“My Parents’ Dog Crapped on my Aunt’s Cream-Colored Carpet and Now They Won’t Come Home For the Holidays”

Over the years, my family holiday celebrations have included: me and my husband, my parents, my paternal aunt, uncle, two cousins and my paternal grandma. My aunt always hosts. My parents live about a three-hour drive from all the rest of us, and since they’ve both retired, they usually sleep over at my aunt’s house and leave first thing in the morning. In the past, my folks have always brought their large breed dogs (standard poodles) to my aunt’s house as they have difficulty finding a sitter on holidays. The dogs have been generally well-behaved but not really trained. Last year at Thanksgiving, my parents brought their poodles and the younger one took a massive dump on my aunt’s cream-colored carpet despite being walked several times. I’m sure the dog was anxious at being in a new place, but it was unfortunate. After the holiday, I had to strongly suggest to my father that he apologize and offer to pay for carpet cleaning – which he did. However, my aunt decided that she no longer wants the dogs at her house, and she suggested we hold our holiday get-togethers on “off” days so we can still all be together but my parents can find a sitter and leave the dogs at home. I thought this was perfectly reasonable.

We suggested they put the dogs in a kennel, but they refuse as they put a former poodle into a kennel when we all went on a week’s vacation together and that dog cried himself into a life-threatening health condition that required several thousand dollars’ worth of surgery to save his life. Sadly, my parents do not find either solution reasonable at all, and they have pitched a fit. Last year’s Christmas was celebrated without my parents who refused to come without their dogs. “These dogs are our children” they like to say – which, as their only child, I find hurtful.

My aunt, grandmother, and I have traveled out to visit my parents a couple times over the past year, but this has been hanging over everyone’s head. My father has continued to try and guilt his sister into changing her mind, but we all agree it’s better not to have these big dogs underfoot on the holiday.
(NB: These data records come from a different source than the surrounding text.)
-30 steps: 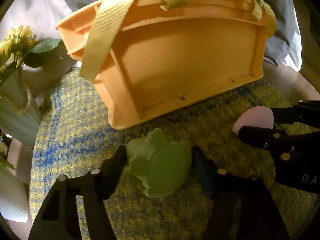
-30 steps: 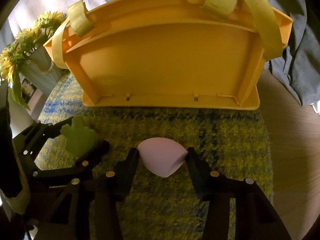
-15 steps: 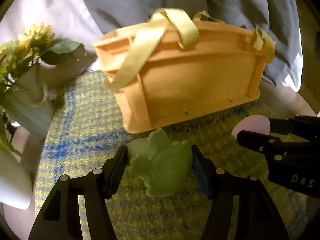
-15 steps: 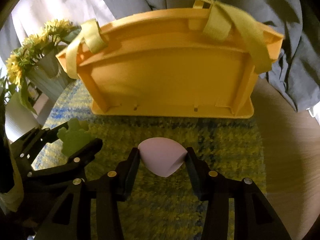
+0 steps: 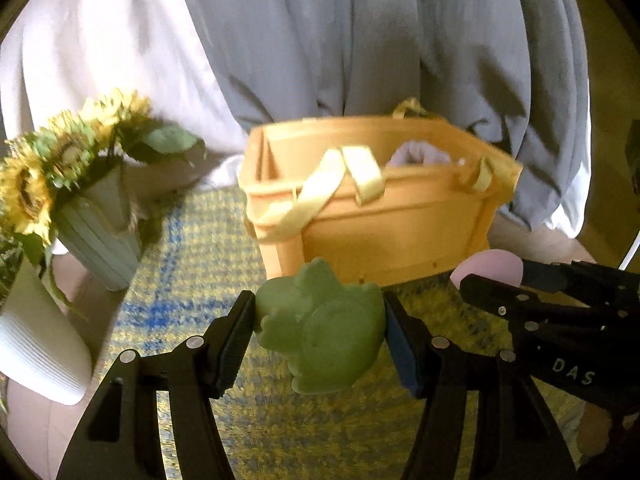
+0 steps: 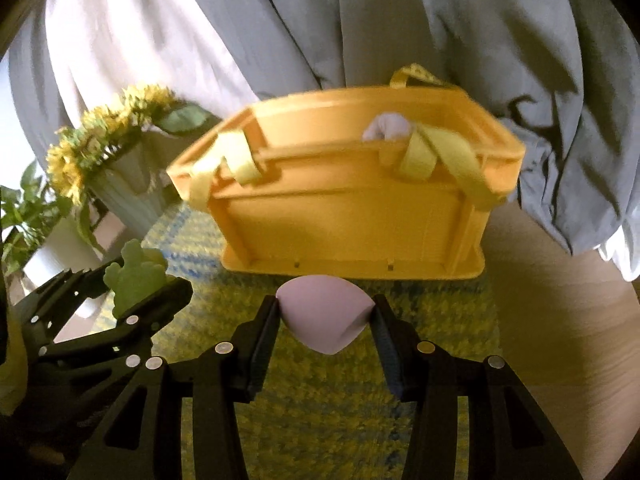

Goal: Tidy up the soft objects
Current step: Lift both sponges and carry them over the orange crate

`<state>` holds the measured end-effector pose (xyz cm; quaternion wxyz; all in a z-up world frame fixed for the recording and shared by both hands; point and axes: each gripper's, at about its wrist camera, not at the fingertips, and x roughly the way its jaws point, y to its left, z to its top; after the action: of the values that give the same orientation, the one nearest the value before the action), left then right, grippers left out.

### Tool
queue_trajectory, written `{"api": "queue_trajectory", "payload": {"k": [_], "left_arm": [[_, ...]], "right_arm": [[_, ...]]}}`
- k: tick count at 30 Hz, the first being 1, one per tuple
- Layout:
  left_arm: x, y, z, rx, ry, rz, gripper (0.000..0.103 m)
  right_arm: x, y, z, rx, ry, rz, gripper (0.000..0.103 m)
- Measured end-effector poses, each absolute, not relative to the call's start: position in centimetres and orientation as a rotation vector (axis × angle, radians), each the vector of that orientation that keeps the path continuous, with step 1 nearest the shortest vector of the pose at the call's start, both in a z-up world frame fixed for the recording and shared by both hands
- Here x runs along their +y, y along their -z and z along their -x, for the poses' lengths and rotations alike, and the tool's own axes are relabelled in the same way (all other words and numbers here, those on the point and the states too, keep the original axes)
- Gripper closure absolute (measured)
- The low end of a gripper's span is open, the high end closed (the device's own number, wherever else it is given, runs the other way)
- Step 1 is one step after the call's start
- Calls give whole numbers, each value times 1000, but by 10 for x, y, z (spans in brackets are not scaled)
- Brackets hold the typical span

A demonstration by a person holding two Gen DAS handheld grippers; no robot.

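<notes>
My left gripper [image 5: 320, 332] is shut on a green soft frog-shaped toy [image 5: 324, 332], held above the mat. My right gripper [image 6: 326, 320] is shut on a pink teardrop sponge [image 6: 326, 316]; it also shows in the left wrist view [image 5: 490, 266]. The green toy also shows at the left of the right wrist view [image 6: 134, 280]. An orange basket [image 6: 348, 216] with yellow straps [image 6: 444, 160] stands ahead of both grippers on the mat; it also shows in the left wrist view [image 5: 384, 224]. A pale lilac soft thing [image 6: 388, 126] lies inside it.
A yellow-blue woven mat [image 6: 320, 408] covers the round wooden table [image 6: 560, 320]. A ribbed vase of sunflowers [image 5: 60, 184] stands at the left with a white ribbed pot [image 5: 36, 352] beside it. Grey and white cloth [image 6: 360, 32] hangs behind the basket.
Both grippers have risen and pulled back with their objects. The basket looks smaller and lower, and its open top and the lilac thing inside now show.
</notes>
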<state>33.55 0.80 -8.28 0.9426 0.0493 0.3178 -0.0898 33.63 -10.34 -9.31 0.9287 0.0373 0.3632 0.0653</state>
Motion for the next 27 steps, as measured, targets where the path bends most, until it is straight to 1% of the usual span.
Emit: {"api": "queue_trajectory", "payload": {"k": [16,27], "left_arm": [[7,19,-310,470,174,-84,41],[5,-19,-317,347,179,-88,41]], "right_arm": [[-105,28,-312,532,-136,-55,56],[-105,-12,-313,382,-128,-45,56]]}}
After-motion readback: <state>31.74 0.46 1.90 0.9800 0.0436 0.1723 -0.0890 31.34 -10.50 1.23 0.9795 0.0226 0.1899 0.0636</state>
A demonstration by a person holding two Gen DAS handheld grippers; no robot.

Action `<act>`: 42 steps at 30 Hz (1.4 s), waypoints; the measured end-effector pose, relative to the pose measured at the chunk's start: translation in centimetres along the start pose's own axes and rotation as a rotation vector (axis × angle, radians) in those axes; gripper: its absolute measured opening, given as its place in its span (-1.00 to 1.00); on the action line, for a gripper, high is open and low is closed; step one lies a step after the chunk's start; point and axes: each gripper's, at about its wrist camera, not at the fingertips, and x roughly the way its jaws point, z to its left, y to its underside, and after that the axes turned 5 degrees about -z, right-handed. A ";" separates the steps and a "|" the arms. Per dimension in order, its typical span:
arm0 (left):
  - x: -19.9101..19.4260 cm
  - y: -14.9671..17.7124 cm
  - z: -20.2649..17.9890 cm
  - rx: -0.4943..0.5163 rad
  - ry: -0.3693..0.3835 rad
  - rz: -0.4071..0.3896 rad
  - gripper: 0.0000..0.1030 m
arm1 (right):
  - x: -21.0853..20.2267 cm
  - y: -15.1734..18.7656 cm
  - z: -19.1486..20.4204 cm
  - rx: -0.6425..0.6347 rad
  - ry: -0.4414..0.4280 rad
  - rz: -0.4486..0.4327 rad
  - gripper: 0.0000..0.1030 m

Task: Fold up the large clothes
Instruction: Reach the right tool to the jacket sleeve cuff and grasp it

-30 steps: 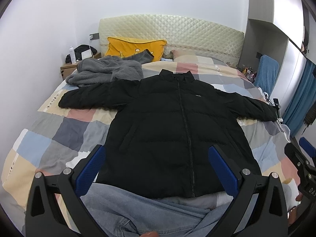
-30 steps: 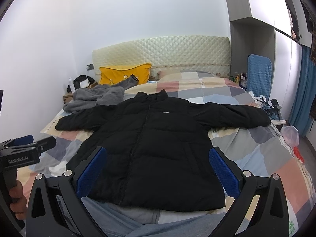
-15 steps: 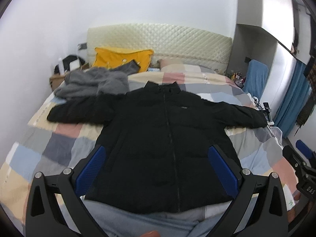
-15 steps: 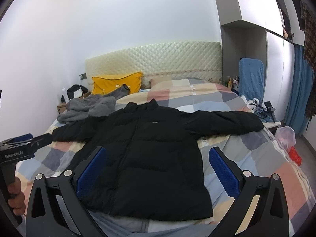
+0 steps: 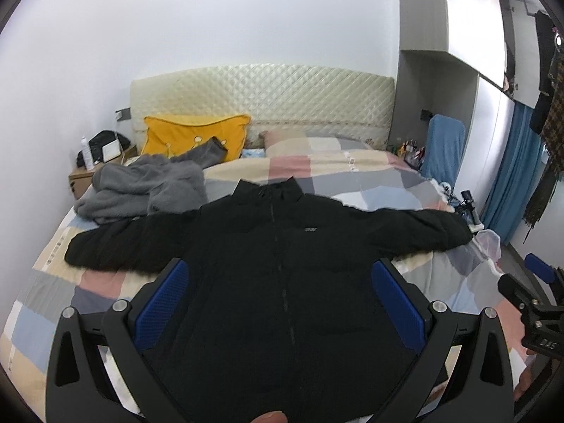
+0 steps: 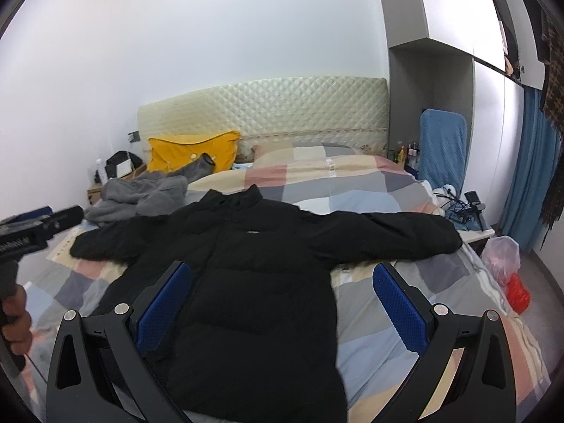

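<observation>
A black puffer jacket lies flat, front up, on the checked bed cover, both sleeves spread out to the sides; it also shows in the right wrist view. My left gripper is open and empty, above the jacket's lower middle. My right gripper is open and empty, above the jacket's lower right side. The right gripper also shows at the right edge of the left wrist view, and the left gripper at the left edge of the right wrist view.
A grey fleece garment is heaped at the bed's far left, by a yellow pillow. A bedside table stands at left. At right are a blue chair, a small table and bags on the floor.
Both grippers have moved forward over the jacket and tilted up, so the jacket's hem and the jeans below it have left view. Both stay open.
</observation>
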 end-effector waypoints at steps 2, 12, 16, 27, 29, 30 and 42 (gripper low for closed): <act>0.6 -0.5 -0.2 -0.001 0.032 -0.008 1.00 | 0.6 -0.2 -0.8 0.005 0.010 -0.008 1.00; 4.8 -2.8 0.1 -0.032 0.046 -0.035 1.00 | 4.0 -2.4 -6.3 -0.001 0.003 -0.084 1.00; 6.6 -2.0 -0.2 -0.020 0.027 -0.047 1.00 | 5.8 -2.8 -9.9 -0.007 0.002 -0.147 1.00; 14.1 3.5 0.5 -0.009 0.048 0.019 1.00 | 15.8 1.7 -24.8 0.246 0.101 -0.150 1.00; 14.9 4.4 1.1 -0.006 0.023 0.018 1.00 | 17.9 3.3 -28.4 0.352 0.090 -0.134 1.00; 15.4 4.9 1.4 -0.005 0.012 0.014 1.00 | 18.9 3.9 -29.9 0.405 0.084 -0.120 1.00; 20.6 6.8 4.1 -0.098 -0.002 0.080 1.00 | 31.7 10.1 -42.5 0.786 0.159 0.065 0.75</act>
First, for all the poop and peeing issues and also because there is potential for the big dogs to knock over Grams, who is 94 now and frail (she’s fallen many times recently and fractured her spine).

For Thanksgiving this year, my parents suggested everyone drive the three hours to their house to celebrate, but Grams is often in pain, which make long drives not really an option for her, and I had to work the next day, so we all declined. My home is too small and my three cats would not welcome two big dogs into their space. So my parents chose to stay home with the dogs and cook for themselves. The rest of us all got together at my aunt’s. When I called that night to check in with my parents, I was told: “Well, I guess no one missed us at all.” I do not react well to passive-aggressive statements and responded that they were eating alone as a result of their own decision and they had no reason to be upset with anyone else. Today I got a text from Mom saying that my “tone of voice and absolving of my aunt’s partial responsibility in all this” was hurtful to them.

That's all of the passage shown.